PROBLEM TO SOLVE> State the number of lines in the following material that contain the string "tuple", and nothing else.

LISTED RECORDS>

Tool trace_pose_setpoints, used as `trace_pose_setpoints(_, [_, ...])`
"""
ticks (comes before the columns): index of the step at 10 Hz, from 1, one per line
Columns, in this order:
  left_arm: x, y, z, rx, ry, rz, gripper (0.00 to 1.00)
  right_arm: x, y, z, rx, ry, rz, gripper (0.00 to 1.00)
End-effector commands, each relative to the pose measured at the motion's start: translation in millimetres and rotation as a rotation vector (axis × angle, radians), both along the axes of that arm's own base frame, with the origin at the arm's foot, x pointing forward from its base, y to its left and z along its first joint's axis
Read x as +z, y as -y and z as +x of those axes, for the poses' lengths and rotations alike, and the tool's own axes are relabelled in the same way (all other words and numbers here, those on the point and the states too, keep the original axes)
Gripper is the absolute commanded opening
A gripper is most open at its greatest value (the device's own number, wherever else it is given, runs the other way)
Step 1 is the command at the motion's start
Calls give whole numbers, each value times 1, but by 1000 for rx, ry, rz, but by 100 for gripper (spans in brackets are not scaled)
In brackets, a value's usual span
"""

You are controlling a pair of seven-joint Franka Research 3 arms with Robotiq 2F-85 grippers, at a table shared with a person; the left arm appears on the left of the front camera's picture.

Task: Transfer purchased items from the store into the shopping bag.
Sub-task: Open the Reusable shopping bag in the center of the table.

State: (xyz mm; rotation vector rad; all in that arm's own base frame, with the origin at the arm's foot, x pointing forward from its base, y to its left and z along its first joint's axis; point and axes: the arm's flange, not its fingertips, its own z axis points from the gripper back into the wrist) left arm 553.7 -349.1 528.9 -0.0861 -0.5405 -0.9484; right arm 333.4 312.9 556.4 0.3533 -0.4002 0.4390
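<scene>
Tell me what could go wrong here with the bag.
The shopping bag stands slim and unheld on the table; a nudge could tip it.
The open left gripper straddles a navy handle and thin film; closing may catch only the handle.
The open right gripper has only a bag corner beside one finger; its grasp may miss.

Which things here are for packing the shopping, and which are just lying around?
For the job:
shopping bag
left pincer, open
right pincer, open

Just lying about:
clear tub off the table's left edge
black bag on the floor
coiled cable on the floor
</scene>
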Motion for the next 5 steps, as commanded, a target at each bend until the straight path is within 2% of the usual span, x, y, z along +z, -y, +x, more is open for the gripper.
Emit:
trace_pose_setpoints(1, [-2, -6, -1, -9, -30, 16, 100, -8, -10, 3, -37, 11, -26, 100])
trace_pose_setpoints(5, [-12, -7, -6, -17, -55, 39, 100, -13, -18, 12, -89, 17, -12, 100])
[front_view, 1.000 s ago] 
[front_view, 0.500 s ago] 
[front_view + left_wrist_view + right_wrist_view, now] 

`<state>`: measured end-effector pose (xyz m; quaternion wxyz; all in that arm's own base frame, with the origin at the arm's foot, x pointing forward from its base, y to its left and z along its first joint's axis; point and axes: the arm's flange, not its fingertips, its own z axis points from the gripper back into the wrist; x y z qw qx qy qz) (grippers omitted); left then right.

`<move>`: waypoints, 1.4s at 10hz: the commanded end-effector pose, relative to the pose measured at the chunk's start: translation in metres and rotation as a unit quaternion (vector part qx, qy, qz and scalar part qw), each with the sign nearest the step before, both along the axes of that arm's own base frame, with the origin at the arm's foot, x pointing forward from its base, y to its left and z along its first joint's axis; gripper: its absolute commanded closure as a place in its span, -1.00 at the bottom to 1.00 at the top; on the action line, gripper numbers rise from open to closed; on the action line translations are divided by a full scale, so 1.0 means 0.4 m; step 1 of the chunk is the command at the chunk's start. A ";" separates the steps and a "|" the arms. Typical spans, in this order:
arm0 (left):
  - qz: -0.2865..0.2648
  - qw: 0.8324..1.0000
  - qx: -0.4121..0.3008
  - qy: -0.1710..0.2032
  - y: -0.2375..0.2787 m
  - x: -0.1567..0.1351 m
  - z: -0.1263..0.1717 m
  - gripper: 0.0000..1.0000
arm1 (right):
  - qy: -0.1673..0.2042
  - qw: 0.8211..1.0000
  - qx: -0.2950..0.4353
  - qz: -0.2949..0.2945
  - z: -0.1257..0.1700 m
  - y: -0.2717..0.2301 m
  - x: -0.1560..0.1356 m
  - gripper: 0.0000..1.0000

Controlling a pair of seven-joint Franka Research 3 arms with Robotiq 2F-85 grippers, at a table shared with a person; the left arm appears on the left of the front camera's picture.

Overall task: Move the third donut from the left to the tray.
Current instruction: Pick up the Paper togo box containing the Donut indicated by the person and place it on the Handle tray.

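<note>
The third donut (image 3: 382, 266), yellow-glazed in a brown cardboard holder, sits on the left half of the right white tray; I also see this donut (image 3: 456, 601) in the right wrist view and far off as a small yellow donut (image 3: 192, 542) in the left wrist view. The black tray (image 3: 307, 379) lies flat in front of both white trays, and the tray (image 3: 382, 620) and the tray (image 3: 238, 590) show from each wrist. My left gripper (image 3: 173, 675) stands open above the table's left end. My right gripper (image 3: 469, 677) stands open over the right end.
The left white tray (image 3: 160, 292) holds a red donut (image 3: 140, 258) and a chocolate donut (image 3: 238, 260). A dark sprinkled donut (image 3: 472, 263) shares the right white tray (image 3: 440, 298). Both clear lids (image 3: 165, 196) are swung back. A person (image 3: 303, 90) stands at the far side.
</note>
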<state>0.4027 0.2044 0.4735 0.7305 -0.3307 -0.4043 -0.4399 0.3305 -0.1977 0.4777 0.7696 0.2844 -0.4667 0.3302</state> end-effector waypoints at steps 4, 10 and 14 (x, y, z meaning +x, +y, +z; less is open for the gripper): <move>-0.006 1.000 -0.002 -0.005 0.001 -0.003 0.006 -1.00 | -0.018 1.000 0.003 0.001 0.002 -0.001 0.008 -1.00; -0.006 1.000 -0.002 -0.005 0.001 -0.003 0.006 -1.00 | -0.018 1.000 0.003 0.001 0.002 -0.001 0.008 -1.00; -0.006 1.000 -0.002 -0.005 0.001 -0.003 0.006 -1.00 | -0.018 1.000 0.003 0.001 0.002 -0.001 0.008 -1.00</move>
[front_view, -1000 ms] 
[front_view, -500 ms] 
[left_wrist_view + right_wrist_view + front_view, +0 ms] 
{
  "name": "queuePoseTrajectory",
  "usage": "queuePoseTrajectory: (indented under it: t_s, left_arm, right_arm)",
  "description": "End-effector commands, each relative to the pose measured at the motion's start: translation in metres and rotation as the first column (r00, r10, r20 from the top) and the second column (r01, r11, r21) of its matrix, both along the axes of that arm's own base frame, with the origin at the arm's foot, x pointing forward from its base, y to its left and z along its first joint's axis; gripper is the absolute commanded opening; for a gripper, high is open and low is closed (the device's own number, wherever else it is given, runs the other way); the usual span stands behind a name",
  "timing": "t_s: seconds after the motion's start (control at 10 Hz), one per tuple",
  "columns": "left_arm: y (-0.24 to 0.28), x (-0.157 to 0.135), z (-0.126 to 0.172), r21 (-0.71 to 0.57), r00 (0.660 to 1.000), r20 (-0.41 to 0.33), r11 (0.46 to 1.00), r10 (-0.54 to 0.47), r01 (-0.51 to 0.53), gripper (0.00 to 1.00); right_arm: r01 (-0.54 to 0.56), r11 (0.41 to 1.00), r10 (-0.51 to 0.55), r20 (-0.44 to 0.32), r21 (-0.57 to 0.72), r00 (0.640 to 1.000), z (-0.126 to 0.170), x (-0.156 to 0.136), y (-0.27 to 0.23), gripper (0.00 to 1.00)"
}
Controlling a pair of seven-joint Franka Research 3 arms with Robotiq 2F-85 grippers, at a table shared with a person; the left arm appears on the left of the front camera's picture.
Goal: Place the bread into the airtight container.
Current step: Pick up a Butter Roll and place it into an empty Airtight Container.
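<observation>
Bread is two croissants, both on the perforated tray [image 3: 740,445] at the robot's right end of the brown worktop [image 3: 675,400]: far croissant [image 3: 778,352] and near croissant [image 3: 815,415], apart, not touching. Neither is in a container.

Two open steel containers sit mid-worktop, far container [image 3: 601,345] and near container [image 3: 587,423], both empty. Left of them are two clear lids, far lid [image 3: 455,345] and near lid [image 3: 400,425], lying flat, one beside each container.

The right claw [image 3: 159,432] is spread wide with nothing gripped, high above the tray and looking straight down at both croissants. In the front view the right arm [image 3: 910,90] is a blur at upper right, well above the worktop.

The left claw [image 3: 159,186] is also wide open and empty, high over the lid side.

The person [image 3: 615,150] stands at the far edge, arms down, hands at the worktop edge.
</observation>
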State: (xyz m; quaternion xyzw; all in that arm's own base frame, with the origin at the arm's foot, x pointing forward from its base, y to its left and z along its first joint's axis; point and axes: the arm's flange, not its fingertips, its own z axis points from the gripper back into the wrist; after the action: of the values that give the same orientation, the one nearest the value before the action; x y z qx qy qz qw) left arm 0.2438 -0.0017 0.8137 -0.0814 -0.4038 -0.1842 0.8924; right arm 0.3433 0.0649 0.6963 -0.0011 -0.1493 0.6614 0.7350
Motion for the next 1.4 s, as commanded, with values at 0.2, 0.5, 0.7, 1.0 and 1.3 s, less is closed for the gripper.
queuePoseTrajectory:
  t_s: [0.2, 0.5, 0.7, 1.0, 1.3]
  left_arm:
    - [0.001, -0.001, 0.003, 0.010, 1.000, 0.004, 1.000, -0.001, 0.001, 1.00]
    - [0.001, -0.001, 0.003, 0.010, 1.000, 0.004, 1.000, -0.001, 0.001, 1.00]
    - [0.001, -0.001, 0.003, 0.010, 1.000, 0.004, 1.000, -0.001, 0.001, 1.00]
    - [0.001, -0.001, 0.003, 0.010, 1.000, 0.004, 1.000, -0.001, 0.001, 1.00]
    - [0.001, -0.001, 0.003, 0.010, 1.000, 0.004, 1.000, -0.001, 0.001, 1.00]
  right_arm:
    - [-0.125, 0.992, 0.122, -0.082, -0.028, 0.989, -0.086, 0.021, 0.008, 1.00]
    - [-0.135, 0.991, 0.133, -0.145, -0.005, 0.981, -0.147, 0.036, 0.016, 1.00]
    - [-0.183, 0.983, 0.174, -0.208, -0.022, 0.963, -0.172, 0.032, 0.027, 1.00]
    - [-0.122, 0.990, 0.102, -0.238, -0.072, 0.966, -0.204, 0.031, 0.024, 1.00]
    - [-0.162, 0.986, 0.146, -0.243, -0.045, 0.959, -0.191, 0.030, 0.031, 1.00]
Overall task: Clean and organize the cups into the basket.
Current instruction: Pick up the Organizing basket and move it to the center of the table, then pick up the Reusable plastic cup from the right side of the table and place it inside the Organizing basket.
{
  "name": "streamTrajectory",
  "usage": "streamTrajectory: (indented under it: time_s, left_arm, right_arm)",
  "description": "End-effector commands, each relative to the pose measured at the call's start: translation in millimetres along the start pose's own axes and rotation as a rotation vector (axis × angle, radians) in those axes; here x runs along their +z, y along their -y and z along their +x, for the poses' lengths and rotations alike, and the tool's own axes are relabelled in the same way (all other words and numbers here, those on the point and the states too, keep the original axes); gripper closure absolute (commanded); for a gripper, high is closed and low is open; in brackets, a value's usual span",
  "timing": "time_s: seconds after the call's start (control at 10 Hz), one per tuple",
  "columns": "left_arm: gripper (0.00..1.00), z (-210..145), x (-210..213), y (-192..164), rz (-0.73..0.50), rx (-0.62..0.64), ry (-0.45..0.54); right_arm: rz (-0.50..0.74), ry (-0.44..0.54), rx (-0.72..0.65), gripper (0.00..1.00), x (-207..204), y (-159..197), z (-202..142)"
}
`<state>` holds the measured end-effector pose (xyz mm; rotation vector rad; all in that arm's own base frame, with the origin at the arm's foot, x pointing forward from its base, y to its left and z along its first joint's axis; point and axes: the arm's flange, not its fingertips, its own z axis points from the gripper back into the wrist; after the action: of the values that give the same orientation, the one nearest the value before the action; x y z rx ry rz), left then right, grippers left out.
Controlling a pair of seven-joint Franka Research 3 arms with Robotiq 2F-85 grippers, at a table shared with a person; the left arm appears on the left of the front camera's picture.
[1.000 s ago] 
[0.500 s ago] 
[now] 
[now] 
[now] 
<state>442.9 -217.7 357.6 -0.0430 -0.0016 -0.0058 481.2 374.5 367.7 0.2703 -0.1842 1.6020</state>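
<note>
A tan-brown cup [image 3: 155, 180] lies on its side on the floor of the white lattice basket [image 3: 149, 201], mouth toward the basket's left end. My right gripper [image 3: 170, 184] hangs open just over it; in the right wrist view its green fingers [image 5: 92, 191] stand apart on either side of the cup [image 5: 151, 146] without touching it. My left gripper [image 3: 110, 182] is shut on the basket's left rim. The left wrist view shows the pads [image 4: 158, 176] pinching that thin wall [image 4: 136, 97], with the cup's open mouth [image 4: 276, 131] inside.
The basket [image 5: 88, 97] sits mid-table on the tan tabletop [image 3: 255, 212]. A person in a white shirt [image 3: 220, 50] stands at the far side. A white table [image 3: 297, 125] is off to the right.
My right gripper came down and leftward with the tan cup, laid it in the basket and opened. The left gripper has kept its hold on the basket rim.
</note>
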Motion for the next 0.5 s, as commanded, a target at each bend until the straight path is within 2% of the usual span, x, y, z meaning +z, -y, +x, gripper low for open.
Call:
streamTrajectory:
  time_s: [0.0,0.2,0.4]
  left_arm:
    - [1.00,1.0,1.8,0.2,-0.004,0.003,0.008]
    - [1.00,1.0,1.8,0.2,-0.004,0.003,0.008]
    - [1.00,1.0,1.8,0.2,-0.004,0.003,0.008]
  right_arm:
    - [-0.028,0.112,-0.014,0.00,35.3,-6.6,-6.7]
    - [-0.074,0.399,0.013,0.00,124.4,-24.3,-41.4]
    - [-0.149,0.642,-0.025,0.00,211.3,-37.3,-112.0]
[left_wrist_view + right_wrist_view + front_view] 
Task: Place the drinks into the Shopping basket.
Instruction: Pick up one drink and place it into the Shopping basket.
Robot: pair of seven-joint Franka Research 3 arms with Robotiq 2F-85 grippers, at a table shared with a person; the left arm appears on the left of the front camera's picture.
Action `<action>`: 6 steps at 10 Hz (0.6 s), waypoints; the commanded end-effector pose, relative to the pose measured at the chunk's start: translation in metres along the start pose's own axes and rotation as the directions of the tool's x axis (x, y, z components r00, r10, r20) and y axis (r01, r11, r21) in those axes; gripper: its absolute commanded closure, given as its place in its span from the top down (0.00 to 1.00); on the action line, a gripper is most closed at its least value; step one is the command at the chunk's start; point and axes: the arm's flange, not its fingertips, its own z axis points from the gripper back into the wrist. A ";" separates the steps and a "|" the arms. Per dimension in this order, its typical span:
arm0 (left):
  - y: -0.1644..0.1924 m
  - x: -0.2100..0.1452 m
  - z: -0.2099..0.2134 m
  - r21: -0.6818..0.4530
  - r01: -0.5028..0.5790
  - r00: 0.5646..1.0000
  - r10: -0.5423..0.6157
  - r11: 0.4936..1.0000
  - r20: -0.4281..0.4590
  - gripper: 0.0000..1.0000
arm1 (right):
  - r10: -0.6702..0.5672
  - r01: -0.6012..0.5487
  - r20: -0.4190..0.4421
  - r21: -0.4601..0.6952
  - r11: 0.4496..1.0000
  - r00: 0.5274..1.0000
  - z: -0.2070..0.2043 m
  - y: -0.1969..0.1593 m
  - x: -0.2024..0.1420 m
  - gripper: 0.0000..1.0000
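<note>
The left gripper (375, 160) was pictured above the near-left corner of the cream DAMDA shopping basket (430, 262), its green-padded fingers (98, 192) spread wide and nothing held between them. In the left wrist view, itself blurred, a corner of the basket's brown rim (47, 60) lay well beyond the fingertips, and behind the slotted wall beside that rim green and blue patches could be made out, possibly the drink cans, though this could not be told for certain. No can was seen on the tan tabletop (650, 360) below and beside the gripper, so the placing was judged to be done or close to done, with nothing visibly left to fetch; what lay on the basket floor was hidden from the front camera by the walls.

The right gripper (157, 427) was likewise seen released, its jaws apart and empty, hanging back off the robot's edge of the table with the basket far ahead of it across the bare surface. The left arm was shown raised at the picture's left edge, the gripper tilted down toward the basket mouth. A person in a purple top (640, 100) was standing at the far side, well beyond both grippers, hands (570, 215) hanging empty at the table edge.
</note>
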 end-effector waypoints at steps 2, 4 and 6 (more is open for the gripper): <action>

ANSWER BOX> 2